Required action: Wherever a line of the data contains "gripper", copy that line.

Recorded data:

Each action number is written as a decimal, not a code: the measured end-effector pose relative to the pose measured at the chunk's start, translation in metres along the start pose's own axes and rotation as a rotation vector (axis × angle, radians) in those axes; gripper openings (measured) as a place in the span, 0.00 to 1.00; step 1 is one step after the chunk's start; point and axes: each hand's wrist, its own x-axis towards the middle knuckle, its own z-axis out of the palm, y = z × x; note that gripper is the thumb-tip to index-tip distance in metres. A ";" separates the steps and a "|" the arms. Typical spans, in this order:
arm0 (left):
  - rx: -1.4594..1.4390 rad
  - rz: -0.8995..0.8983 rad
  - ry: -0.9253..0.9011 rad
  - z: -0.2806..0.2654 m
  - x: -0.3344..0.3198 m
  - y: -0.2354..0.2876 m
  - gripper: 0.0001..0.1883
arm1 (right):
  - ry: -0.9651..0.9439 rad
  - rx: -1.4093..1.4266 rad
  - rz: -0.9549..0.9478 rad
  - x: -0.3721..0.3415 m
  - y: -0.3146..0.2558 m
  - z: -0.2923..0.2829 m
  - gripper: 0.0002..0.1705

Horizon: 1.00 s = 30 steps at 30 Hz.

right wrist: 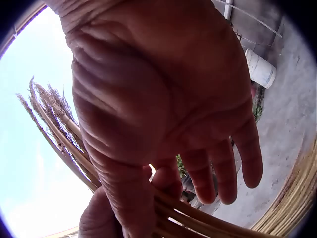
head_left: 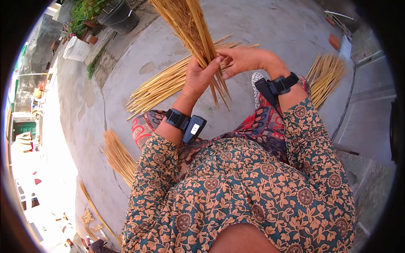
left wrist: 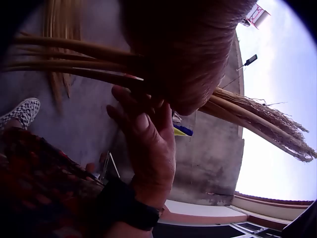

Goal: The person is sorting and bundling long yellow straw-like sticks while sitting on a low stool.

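One bunch [head_left: 185,33] sits in our left grip [head_left: 199,78], which is clamped round it; its long axis slants steeply, tufted heads [head_left: 175,17] above that grip, bare stems [left wrist: 84,48] below. Our right grip [head_left: 247,60] touches it alongside; whether it pinches, we cannot tell.

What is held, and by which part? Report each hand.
Left hand: the stalk bundle, by its stems below the feathery heads. Right hand: hold cannot be told.
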 end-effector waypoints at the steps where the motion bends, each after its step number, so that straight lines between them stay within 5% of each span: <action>1: -0.046 -0.001 0.024 0.002 0.002 -0.001 0.10 | 0.006 0.005 -0.028 0.001 0.000 0.003 0.49; 6: -0.050 0.179 0.216 0.017 0.015 0.033 0.10 | 0.144 0.247 -0.157 0.013 -0.019 0.015 0.54; 9: 0.247 0.329 0.316 0.013 0.021 0.029 0.13 | 0.150 0.135 -0.087 0.022 -0.019 0.020 0.57; 15: 0.108 0.197 0.256 0.027 0.011 0.021 0.20 | 0.164 0.107 -0.295 0.038 -0.002 0.035 0.43; 21: 0.042 0.179 0.275 0.027 0.023 0.040 0.18 | 0.248 0.219 -0.200 0.043 0.001 0.040 0.22; 23: -0.038 0.209 0.201 0.033 0.023 0.061 0.21 | 0.294 0.357 -0.227 0.048 0.006 0.040 0.21; 24: 0.145 0.250 0.180 0.030 0.024 0.064 0.27 | 0.304 0.395 -0.200 0.049 0.009 0.041 0.20; 28: 0.148 0.209 0.068 0.011 0.028 0.035 0.36 | 0.348 0.512 -0.027 0.047 0.032 0.044 0.19; 30: 0.142 0.130 0.139 -0.002 0.025 0.029 0.38 | 0.413 0.601 -0.010 0.051 0.037 0.045 0.17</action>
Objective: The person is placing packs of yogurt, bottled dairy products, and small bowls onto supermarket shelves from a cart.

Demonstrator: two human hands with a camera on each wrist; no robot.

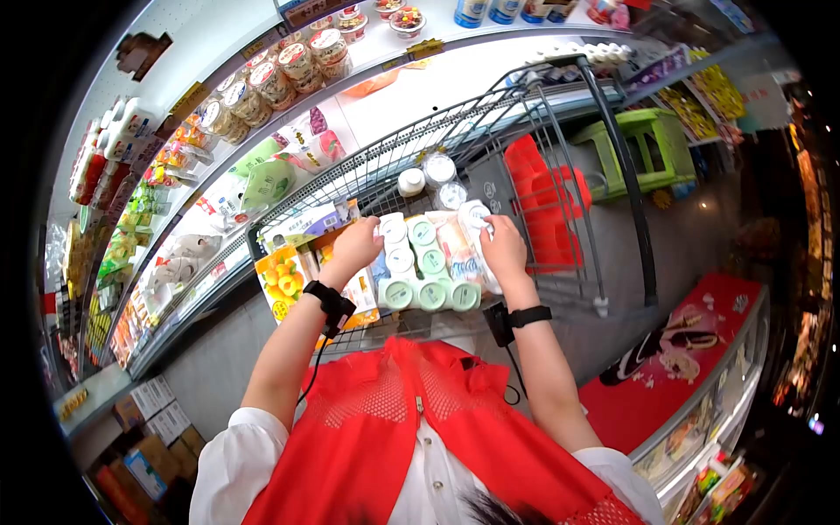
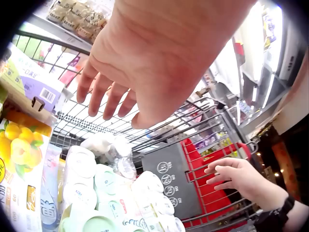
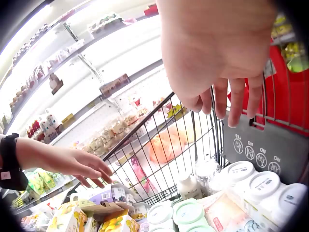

Solved exercise:
Each action number is written as a decimal, not a code: the measured end-effector pose relative to the pose measured at the chunk's start, translation in metres along the start pose's own axes and rotation as a rotation vector (axis × angle, radians) in those axes; gripper openings (measured) as a place in the span, 0.00 to 1.00; step 1 is one step after the chunk's start; point and axes: each hand's wrist, its own x-axis towards the middle knuckle, its own z-axis out of the palm, y = z × x; note that gripper is the thumb-tip to index-tip distance in metres. A ";" separates the steps and a "|" the arms. Typical spans, in this order:
  - gripper: 0.0001..0.1883
  - gripper: 0.0002..0.1705

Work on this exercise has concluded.